Y, como era de rigor, concluimos con la caza, unas pastelas hojaldradas propias de la época, de influencia morisca, rellenas de carne de paloma con especias árabes y vino rancio. Ya al final, en los lindes de la renuncia, Pedrito Sánchez dispuso sobre la mesa tres pulardas excepcionales que disfrutamos más por curiosidad que por la capacidad de nuestros estómagos.
Siguieron el helado de apio silvestre con cortezas de cerdo, las castañas cocidas con una crema láctea de jamón ibérico y los famosos virolos de Jaén que pusieron punto final a semejante desmesura, la gula del Siglo de Oro escrita con mayúsculas.
1.- Hogazas de Torrequebradilla. 2.- Helado de apio y corteza de cerdo. 3.- Virolos de Baeza. 4.- Champagne Bollinger
Nada habría resultado posible sin el concurso de los tres cocineros que de forma entusiasta asumieron el desafío. Junto a Pedrito Sánchez, del restaurante Bagá, el cocinero Juan Carlos García de Vandelvira Restaurante, y Marcos Reguera, experto en aromas. Si el aprovisionamiento de ingredientes había exigido un colosal ejercicio de intendencia, su elaboración no resultó menos comprometida.
A falta de instalaciones suficientes los oficiantes tuvieron que recurrir a hornos móviles, rejillas de gas y recipientes de campaña habilitados en estancias improvisadas. Complejidad que acentuaron las adversidades climatológicas de un día lluvioso con temperaturas próximas a los 6ºC.

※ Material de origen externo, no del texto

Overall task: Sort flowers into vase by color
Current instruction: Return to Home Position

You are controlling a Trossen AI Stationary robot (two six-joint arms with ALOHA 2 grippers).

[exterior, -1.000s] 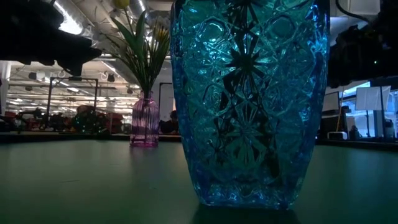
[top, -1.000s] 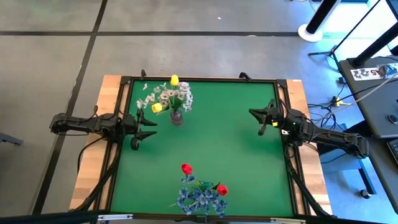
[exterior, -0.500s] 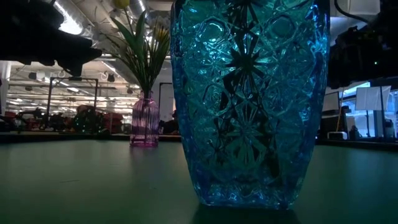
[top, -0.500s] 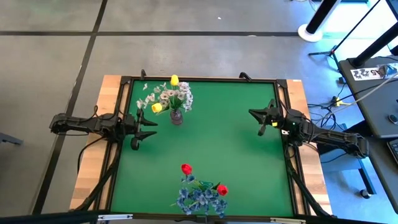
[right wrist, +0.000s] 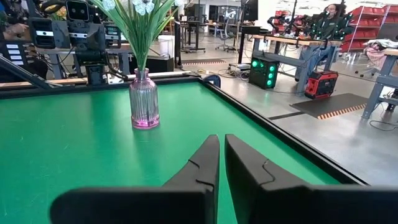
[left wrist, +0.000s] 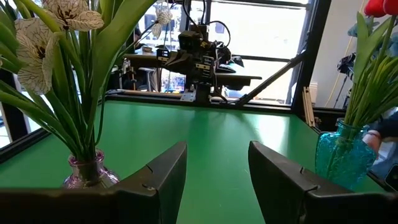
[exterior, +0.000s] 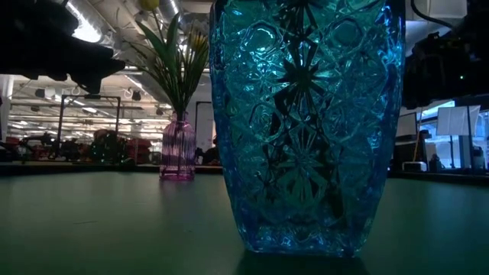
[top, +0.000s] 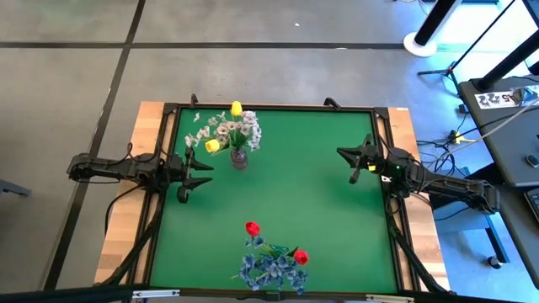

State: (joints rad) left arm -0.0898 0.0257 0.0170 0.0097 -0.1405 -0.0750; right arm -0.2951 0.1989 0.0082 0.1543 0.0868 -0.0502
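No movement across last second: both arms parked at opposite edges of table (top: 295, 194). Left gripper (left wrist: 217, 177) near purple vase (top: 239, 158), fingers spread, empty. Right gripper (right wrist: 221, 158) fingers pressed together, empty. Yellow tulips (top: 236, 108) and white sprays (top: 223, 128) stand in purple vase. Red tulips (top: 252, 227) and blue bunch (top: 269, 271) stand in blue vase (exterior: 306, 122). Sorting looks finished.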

Hasta tal punto que, para el aperitivo, previsto en el patio renacentista del Castillo —champagne Bollinger Special Cuvée, con jamón ibérico de Arturo Sánchez campaña 2020 — tuvimos que buscar refugio en un lugar cerrado. Dos productos excelentes que daban la espalda a la historia, pero que nos han acompañado en ediciones anteriores.
Tres cocineros jienenses: Pedrito Sánchez (Bagá), Juan Carlos García (Vandelvira), Marcos Reguera (Cerro Puerta)

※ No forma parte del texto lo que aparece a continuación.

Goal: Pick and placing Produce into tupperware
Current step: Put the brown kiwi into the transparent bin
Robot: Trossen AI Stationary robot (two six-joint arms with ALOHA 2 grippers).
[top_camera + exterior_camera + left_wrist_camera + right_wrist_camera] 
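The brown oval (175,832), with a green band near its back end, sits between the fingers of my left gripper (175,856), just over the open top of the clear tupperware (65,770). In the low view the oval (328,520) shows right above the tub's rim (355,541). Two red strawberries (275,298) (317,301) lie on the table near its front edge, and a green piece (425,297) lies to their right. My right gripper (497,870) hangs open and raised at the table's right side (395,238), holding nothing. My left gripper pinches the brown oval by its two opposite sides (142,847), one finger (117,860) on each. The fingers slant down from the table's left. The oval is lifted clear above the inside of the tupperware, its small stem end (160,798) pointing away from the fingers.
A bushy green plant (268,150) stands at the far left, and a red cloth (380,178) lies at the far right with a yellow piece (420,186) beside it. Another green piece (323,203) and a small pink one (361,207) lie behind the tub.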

Sea como fuere, no deja de resultar paradójico que tuviera que ser el cocinero y humanista italiano Bartolomeo Platina quien en su obra “De honesta voluptate et valetudine” editado en Venecia en 1475 quien aludiera por vez primera a la olla podrida española antes de que los hicieran los cocineros de los austrias. Luego seguirían otros como Diego Granado quien en su Libro del arte de cocina (1599) con numerosas recetas copiadas de la obra de Platina publicó una receta detallada. Con mayor seriedad lo haría Domingo Hernández de Maceras, cocinero del Colegio Mayor de Oviedo en Salamanca en cuya obra Libro del arte de cozina (1607) recoge a su vez su olla podrida. En todos los casos sin indicar proporciones ni orden en el servicio de los platos.

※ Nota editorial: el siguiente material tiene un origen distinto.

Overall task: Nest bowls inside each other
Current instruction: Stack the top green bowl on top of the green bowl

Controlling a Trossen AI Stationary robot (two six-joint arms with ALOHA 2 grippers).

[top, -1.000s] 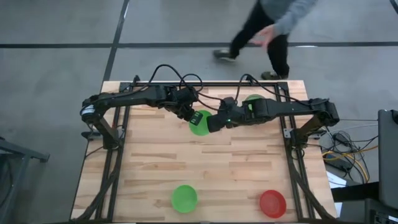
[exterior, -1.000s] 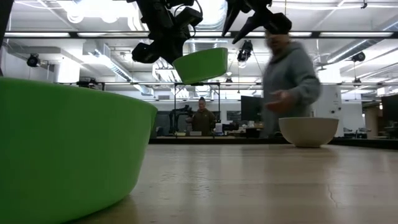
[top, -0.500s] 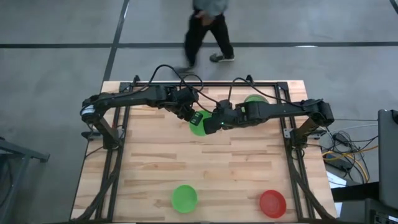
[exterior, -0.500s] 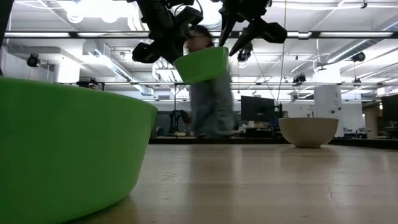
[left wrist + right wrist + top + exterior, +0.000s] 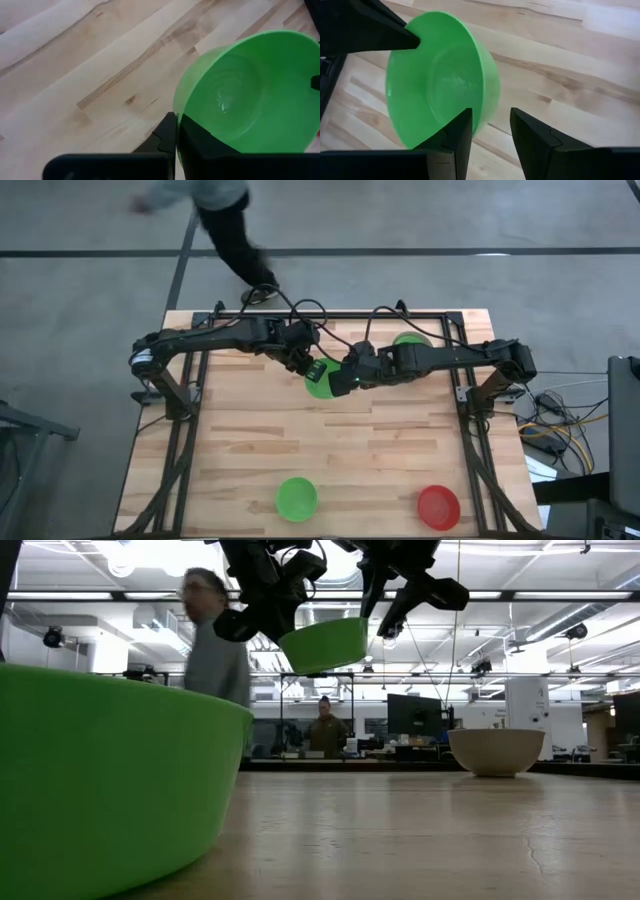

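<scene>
From above, a bright green round plastic bowl (image 5: 320,378) is held over the table's far middle by the left gripper (image 5: 311,367), clamped on its rim; the right gripper (image 5: 343,380) is set against its other side, fingers apart.

At table height, the bowl (image 5: 323,644) is seen lifted clear of the wooden table (image 5: 430,830).

In the right wrist view, the rim (image 5: 485,65) is straddled by the spread fingers (image 5: 457,135).

A smooth, glossy plastic green bowl (image 5: 250,95) catches highlights on its inner surface. The desk (image 5: 330,440) is pale wood planks with visible grain and knots, a matt finish. Matt black fingers (image 5: 455,135) look like hard plastic. The red bowl (image 5: 438,507) appears plastic too.
</scene>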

1.- Mesa en el Castillo de Canena. 2.- Cortador de jamón. 3.- Patio renacentista del castillo
A la olla podrida española (po-de-ri-da, de poder, propia de los poderosos) aludieron numerosos literatos del Siglo de Oro, Cervantes en El Quijote, Quevedo, Lope de Vega y Calderón de la Barca. Incluso alcanzó al glamour de la cocina francesa donde, cosa extraña, mereció múltiples alabanzas. La citó Alexandre Dumas en su Grand Dictionnaire de Cuisine (1873), y hasta incluyó una receta el gran maestro Auguste Escoffier en su Guide Culinaire (1903). Con anterioridad ya lo había hecho Pierre Marie Jean Cousin en su Dictionnaire de la Cuisine Française (1858) quien se atrevió a reconocer que las ollas podridas españolas habían sido la semilla del famoso “pot au feu” de los franceses. Un monumento culinario de los cristianos viejos por la adición de cerdo, del que surgirían los clásicos cocidos españoles, escudellas, berzas y pucheros. Uno de los mayores patrimonios de la cocina española, tradicional y contemporánea.